◆ **WORK TO COMPLETE**:
Transcribe only what runs from the line containing "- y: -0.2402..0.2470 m" through the final line below, exactly, and leave every picture out.

◆ **RECORDED DATA**:
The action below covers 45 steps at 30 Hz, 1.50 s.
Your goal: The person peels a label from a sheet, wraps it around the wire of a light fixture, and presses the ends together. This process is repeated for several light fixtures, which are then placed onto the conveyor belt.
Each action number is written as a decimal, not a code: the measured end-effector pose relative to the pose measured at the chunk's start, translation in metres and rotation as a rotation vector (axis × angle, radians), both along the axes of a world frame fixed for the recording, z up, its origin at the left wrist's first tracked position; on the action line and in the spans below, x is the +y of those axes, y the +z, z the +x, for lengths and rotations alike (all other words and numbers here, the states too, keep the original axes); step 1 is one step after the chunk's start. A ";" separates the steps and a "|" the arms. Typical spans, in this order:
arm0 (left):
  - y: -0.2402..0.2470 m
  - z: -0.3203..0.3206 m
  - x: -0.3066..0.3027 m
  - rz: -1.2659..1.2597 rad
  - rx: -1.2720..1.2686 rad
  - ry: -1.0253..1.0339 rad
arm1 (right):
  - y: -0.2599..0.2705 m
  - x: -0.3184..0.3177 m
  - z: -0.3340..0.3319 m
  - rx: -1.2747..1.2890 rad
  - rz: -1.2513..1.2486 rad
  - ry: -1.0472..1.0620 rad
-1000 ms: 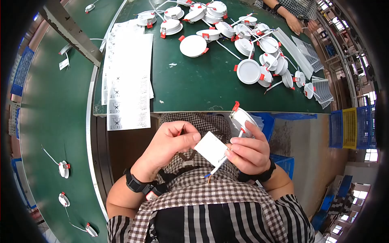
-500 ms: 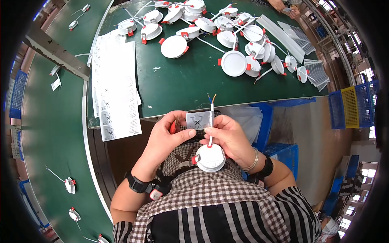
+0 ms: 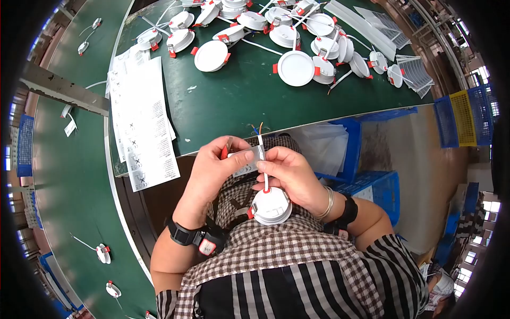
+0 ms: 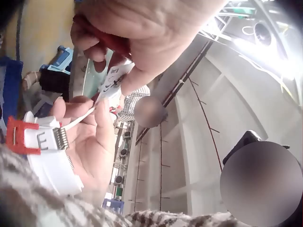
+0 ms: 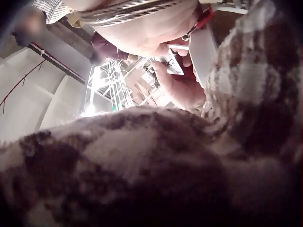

◆ **TASK ANSWER**:
  - y: -0.2402..0.2470 m
  - z: -0.3203..0.3206 m
  - x: -0.3066..0.3027 m
  - rz: -1.2659..1.2597 rad
  - rx: -1.2720..1.2686 rad
  - ry: -1.0253..1.0339 rad
arm1 (right):
  - y: -0.2599..0.2705 m
  - x: -0.3184..0.3177 m
  - z: -0.3340..0.3319 m
  - rx: -1.2747..1.2890 rad
  - rz: -1.2513..1.2486 rad
  - ry: -1.0472..1.0620 rad
-1000 ms: 
-500 ms: 
+0 ms: 
+0 ms: 
+0 ms: 

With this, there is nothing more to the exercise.